(Collected data entries)
========================================================================

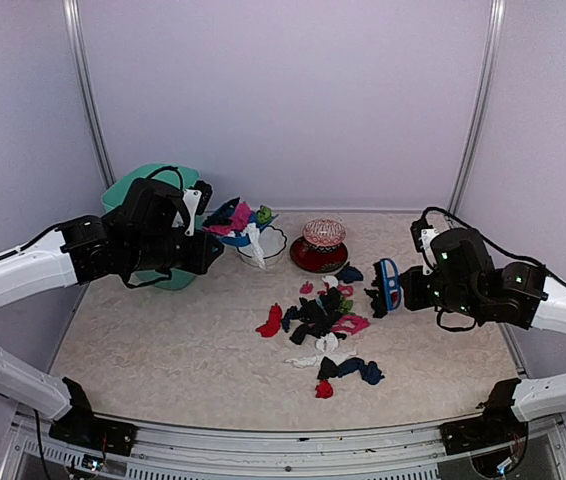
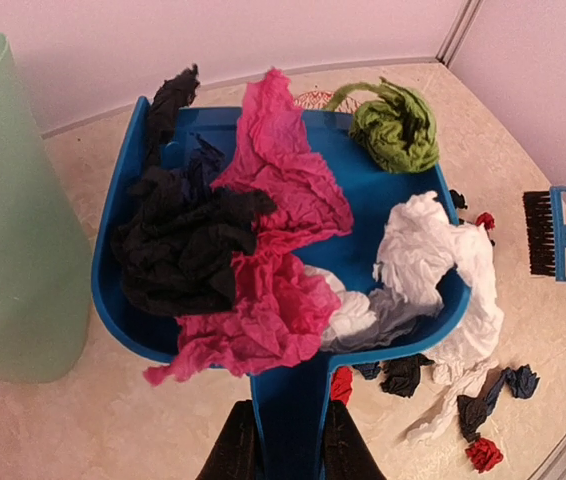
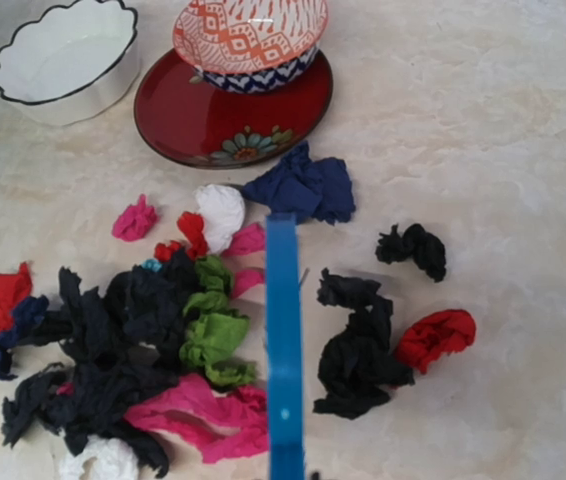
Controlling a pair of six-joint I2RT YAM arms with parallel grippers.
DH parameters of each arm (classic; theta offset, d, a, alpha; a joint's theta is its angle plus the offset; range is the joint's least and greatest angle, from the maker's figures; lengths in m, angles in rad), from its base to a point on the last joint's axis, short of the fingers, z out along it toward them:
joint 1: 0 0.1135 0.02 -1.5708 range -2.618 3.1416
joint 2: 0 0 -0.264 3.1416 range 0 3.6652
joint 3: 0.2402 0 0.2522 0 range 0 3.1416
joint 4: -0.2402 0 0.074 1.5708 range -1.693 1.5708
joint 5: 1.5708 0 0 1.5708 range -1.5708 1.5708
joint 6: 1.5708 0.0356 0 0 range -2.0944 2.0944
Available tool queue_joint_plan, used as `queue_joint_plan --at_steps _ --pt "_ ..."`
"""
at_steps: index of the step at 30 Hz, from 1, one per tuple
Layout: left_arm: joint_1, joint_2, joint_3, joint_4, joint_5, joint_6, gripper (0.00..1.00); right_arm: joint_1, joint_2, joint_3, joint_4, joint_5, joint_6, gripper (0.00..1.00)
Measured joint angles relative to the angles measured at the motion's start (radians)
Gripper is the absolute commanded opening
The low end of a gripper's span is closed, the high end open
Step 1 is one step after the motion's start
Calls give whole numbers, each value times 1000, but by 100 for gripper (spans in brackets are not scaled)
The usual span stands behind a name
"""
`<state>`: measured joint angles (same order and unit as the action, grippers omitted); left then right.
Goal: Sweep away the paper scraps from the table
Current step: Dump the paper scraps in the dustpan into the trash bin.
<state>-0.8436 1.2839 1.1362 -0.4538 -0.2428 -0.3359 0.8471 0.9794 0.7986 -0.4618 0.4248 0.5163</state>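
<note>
While hoisting the loaded dustpan (image 2: 368, 190) at the upper left of the top view: left gripper (image 2: 283, 445) pinching the handle tight, right beside the green bin (image 1: 128, 190). Heaped in the pan, black, pink, white and green paper scraps (image 2: 263, 250), one white strip drooping over the lower right rim. Looks like the emptying step, mid-task.

Over at the right of the top view, right gripper (image 1: 403, 288) pressed together on the small blue brush (image 1: 391, 283), bristles hanging just at the right edge of the pile. Plenty left on the worktop (image 1: 153, 340): a thick cluster in the middle of the frame, mostly black with pink, green and red, plus stragglers below it and a blue wad near the red plate (image 3: 178, 125). White bowl (image 3: 63, 60) at upper left of the right wrist view, apart from the mess.

Next up, probably: tipping the pan over the bin's mouth without shedding that dangling strip, then setting it flat on the worktop beside the pile for a pass of the brush. Worth minding the crockery close behind the heap.
</note>
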Motion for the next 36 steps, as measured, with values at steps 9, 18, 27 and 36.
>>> queue_joint_plan --at_steps 9,18,27,36 --pt "95 0 161 -75 -6 20 0 -2 8 0 5 -3 -3 0" --pt "249 -28 194 -133 29 3 0 -7 12 0 15 -10 -7 0" --pt "463 -60 193 -130 240 -71 0 -8 14 -6 19 -21 -7 0" --pt "669 -60 116 -26 601 -261 0 -8 12 -7 18 -24 -2 0"
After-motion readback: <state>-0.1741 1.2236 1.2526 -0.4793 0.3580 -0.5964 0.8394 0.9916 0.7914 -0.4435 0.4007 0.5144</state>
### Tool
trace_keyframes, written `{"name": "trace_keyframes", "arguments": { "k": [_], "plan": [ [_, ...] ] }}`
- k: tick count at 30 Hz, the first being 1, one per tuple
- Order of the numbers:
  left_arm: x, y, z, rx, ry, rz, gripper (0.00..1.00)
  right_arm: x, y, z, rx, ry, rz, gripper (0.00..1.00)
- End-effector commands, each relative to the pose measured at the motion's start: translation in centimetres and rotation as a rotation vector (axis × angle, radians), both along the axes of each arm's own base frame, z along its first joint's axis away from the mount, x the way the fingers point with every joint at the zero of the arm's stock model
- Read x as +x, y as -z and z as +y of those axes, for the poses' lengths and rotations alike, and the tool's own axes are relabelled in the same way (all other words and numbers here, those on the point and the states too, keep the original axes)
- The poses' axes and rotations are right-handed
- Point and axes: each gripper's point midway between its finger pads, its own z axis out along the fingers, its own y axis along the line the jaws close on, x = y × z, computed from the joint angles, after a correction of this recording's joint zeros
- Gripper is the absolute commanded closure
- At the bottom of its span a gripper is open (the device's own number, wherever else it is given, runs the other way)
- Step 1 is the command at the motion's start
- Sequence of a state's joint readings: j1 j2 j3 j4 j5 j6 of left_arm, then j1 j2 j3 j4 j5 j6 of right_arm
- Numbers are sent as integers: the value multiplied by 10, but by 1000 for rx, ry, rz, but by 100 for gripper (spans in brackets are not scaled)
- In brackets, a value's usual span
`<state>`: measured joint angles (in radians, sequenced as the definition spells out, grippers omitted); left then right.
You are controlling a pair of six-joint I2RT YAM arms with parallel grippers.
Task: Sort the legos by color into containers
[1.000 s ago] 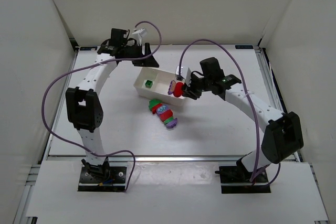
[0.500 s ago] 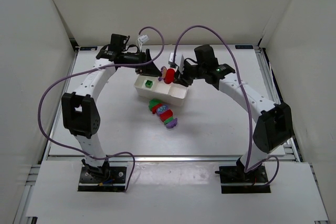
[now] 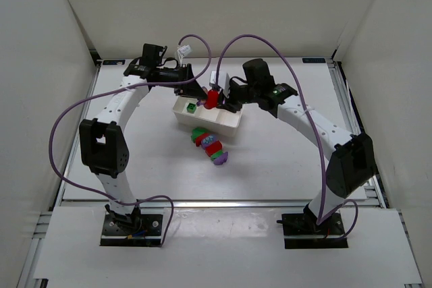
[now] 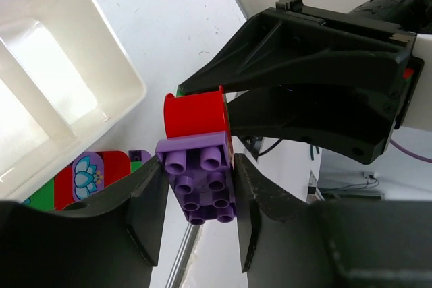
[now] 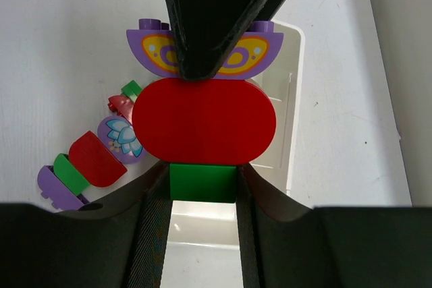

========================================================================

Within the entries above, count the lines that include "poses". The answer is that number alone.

■ **Reply**:
2